- **DESCRIPTION OF THE TASK**
Your task is to transcribe the data exactly while omitting each picture.

▬▬▬

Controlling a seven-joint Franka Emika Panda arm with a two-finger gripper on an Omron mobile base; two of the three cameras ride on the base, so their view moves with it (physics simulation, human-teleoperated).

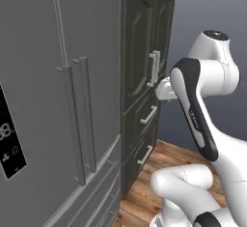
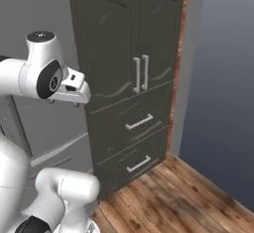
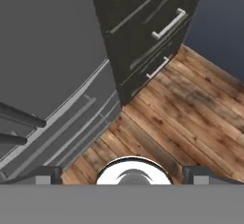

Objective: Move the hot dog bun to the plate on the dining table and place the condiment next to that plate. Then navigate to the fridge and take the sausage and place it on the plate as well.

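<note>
The grey steel fridge (image 1: 58, 76) fills the left side in front of me, both doors shut, its paired vertical handles (image 1: 79, 120) meeting at the middle seam. It also shows as the fridge (image 3: 47, 51) with its lower drawers. My gripper (image 3: 123, 176) hangs open over the floor in front of the fridge's right corner, its dark fingertips (image 3: 45, 175) wide apart with nothing between them. The hand (image 2: 74, 90) is held out at mid height near the fridge's right edge. The hot dog bun, plate, dining table, condiment and sausage are out of view.
A tall dark cabinet (image 2: 129, 68) with two doors and two drawers stands right of the fridge. A black display panel (image 1: 9, 144) is on the left fridge door. Wooden floor (image 2: 173, 192) runs to a blue-grey wall (image 2: 223, 78) on the right.
</note>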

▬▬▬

- **OUTPUT OF THE TASK**
Controlling a seven-joint Franka Emika Panda arm with a two-finger gripper on an Omron mobile base; two of the three cameras ride on the base, so their view moves with it (physics simulation, human-teleoperated).


Objective: Move the hot dog bun to the plate on the dining table and place the condiment next to that plate. Then navigate to the fridge and take the sausage and place it on the plate as well.

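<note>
The grey steel fridge (image 1: 58, 76) fills the left side in front of me, both doors shut, its paired vertical handles (image 1: 79, 120) meeting at the middle seam. It also shows as the fridge (image 3: 47, 51) with its lower drawers. My gripper (image 3: 123, 176) hangs open over the floor in front of the fridge's right corner, its dark fingertips (image 3: 45, 175) wide apart with nothing between them. The hand (image 2: 74, 90) is held out at mid height near the fridge's right edge. The hot dog bun, plate, dining table, condiment and sausage are out of view.
A tall dark cabinet (image 2: 129, 68) with two doors and two drawers stands right of the fridge. A black display panel (image 1: 9, 144) is on the left fridge door. Wooden floor (image 2: 173, 192) runs to a blue-grey wall (image 2: 223, 78) on the right.
</note>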

The output given is complete.